*YOUR INSTRUCTIONS*: Your response should be every line from the entries that includes the string "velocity".

*EXTRACTED MATERIAL*:
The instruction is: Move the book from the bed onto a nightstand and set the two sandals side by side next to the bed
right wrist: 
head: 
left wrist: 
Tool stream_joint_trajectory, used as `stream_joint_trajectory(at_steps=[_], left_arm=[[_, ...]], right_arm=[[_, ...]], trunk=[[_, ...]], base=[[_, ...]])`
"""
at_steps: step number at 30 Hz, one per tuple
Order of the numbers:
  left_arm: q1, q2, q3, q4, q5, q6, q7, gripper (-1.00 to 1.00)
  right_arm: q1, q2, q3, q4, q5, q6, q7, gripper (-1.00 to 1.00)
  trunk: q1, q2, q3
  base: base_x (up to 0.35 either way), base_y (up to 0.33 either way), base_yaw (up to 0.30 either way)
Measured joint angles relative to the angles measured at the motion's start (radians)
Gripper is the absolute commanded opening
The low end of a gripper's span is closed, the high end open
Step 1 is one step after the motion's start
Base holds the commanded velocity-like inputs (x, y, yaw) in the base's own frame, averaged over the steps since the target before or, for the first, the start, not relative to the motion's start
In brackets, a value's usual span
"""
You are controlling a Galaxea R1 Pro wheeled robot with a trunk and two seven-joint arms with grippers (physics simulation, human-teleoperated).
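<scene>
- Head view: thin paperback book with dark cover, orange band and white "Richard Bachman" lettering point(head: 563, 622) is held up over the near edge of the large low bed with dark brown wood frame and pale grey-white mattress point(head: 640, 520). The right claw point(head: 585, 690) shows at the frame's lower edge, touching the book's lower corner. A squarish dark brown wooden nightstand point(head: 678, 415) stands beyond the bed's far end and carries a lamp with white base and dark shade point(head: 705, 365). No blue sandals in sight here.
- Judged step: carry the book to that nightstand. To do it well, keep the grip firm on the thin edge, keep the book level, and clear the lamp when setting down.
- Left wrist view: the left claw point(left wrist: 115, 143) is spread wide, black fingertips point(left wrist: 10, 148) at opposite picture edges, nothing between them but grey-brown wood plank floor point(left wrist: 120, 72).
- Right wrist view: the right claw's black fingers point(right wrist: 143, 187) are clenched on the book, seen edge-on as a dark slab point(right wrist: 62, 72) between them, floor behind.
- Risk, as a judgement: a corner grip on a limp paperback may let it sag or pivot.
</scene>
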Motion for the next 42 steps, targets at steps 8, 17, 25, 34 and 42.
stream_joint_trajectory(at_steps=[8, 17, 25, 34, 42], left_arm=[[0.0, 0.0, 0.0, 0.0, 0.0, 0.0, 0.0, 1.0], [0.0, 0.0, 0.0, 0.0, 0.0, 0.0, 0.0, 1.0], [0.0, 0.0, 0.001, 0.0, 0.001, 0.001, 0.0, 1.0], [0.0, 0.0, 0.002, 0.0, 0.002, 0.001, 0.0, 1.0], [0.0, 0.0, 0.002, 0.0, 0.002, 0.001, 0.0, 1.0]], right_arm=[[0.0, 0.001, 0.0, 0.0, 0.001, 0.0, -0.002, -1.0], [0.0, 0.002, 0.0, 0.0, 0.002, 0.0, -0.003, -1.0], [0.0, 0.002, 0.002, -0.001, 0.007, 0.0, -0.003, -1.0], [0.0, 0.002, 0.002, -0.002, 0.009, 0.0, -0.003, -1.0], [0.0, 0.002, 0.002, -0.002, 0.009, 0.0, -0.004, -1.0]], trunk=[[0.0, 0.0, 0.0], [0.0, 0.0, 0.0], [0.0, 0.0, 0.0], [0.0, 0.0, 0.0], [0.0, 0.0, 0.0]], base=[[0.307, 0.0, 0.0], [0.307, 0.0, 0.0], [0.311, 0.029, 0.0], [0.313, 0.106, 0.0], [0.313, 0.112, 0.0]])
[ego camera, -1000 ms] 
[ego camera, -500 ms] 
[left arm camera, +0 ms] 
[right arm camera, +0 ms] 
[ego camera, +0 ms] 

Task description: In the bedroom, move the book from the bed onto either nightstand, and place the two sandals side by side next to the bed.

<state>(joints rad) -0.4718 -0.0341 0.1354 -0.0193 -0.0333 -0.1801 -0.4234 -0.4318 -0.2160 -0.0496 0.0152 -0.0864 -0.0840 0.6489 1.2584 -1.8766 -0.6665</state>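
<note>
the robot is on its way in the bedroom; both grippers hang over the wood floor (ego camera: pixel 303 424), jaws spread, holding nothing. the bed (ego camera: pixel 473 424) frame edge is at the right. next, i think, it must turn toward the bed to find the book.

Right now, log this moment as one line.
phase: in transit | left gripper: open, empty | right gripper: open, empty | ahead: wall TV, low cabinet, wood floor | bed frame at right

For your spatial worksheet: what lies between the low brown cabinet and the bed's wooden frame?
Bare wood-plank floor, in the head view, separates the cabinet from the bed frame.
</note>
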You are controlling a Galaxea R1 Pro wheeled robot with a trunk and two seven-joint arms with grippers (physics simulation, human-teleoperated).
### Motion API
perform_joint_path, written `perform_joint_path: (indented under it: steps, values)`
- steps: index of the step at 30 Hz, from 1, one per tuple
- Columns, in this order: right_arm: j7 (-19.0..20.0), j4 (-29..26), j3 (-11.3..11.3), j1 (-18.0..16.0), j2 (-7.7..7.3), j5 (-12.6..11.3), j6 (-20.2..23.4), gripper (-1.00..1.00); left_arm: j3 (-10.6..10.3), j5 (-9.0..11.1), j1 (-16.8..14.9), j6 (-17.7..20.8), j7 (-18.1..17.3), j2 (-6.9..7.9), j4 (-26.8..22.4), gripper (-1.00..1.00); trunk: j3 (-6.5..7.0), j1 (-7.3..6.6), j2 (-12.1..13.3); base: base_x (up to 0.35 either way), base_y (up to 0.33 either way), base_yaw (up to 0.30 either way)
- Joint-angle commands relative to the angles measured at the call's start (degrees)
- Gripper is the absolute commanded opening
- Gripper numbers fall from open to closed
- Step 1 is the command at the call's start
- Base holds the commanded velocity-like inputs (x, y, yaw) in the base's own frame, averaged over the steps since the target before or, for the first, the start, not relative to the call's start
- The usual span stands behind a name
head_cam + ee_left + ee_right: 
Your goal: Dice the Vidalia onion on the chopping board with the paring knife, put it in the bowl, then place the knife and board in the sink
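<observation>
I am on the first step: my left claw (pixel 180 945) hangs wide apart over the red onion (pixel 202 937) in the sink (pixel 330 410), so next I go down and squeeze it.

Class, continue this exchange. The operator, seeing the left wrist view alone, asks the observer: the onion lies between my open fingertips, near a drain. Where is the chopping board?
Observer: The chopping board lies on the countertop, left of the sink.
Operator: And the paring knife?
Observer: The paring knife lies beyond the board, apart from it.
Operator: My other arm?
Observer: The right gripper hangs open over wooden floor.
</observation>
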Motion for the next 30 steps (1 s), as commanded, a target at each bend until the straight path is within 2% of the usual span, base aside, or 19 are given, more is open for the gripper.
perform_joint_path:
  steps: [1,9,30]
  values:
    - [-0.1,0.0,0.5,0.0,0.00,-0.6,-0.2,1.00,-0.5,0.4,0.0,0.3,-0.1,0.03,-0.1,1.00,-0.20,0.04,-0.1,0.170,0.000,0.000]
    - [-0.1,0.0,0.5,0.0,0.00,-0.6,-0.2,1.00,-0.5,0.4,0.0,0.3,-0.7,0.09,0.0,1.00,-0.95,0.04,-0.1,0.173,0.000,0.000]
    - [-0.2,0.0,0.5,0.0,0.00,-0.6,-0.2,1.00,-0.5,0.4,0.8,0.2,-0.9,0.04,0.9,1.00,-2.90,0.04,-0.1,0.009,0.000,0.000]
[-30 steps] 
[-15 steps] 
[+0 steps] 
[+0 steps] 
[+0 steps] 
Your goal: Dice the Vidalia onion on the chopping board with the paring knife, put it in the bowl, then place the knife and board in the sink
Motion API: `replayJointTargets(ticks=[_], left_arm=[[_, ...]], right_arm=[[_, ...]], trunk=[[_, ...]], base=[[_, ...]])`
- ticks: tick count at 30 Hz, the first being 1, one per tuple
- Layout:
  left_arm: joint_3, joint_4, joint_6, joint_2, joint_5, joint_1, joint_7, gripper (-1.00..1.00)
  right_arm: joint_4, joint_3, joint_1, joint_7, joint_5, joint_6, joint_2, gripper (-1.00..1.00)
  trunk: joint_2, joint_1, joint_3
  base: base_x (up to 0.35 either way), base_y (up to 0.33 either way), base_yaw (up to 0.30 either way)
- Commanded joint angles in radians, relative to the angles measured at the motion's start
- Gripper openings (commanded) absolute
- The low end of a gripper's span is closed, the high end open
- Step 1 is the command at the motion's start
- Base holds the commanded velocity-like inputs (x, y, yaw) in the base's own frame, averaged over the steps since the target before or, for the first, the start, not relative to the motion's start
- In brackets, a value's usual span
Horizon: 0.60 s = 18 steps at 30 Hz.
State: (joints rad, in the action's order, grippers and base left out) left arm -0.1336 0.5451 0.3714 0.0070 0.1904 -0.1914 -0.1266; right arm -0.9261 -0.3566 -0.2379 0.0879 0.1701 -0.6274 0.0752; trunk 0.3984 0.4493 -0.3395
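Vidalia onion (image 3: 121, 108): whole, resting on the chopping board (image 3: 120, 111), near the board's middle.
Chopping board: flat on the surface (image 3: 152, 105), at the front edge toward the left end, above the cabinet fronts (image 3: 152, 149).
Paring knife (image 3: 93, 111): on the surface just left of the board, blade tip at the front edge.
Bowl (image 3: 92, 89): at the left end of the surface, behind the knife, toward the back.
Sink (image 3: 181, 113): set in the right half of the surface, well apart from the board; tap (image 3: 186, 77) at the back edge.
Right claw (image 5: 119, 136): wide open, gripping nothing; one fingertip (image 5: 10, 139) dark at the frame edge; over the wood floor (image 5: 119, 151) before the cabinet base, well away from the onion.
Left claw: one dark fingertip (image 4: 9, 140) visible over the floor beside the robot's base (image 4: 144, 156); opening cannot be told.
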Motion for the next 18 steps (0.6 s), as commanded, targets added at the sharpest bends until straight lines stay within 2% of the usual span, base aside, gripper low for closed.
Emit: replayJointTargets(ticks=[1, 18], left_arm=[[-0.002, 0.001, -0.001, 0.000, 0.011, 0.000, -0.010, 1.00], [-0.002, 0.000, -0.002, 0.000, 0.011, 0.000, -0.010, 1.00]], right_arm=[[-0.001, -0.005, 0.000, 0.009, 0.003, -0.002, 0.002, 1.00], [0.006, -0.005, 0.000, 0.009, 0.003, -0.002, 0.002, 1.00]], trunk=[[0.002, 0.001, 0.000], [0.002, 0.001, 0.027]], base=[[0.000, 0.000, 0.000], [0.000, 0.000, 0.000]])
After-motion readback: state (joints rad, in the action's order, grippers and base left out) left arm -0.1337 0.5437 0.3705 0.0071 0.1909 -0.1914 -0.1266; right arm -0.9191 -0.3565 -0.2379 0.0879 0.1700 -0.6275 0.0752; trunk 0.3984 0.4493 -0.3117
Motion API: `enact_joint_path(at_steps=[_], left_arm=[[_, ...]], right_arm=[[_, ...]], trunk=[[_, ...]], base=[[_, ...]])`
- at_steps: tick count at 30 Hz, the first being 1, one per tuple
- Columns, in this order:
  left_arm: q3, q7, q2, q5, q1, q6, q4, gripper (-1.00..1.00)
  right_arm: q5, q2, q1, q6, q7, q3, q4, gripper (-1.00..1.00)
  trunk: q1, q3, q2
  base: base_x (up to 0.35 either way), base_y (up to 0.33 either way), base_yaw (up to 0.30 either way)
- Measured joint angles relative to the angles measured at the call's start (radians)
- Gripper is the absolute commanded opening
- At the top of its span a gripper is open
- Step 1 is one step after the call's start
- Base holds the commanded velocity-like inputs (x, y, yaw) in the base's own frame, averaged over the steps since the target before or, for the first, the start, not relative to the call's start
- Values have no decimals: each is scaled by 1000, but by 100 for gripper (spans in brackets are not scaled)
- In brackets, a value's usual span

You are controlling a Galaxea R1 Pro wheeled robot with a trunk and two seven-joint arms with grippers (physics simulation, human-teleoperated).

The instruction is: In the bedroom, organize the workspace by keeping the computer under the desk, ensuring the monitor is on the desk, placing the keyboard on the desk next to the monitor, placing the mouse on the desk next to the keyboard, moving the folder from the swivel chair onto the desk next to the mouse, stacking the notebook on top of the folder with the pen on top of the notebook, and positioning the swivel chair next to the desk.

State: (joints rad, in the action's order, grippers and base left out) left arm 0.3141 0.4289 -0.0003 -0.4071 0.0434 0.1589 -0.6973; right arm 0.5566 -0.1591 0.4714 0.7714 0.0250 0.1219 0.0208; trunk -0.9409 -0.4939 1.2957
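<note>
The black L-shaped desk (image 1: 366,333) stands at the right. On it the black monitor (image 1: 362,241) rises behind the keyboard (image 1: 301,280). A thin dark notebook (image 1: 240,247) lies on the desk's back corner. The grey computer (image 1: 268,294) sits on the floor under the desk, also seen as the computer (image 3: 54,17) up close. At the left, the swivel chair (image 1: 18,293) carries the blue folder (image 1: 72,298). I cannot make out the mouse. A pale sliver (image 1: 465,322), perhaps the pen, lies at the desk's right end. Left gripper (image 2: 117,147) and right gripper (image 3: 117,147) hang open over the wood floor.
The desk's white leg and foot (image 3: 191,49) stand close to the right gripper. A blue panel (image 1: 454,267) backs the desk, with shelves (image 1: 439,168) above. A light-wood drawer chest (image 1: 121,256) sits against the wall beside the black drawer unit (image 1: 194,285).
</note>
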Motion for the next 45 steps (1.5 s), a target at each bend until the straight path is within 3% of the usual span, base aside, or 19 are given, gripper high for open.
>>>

*ANSWER BOX*:
Base holds the commanded velocity-like inputs (x, y, yaw) in the base's own frame, averaged over the steps since the target before or, for the first, the start, not relative to the motion's start
- Base holds the commanded velocity-like inputs (x, y, yaw) in the base's own frame, averaged over the steps since the target before or, for the first, the start, not relative to the call's start
- Base holds the commanded velocity-like inputs (x, y, yaw) in the base's own frame, averaged over the steps since the target before or, for the first, the start, not relative to the motion's start
- Base holds the commanded velocity-like inputs (x, y, yaw) in the base's own frame, averaged over the steps since the target before or, for the first, the start, not relative to the call's start

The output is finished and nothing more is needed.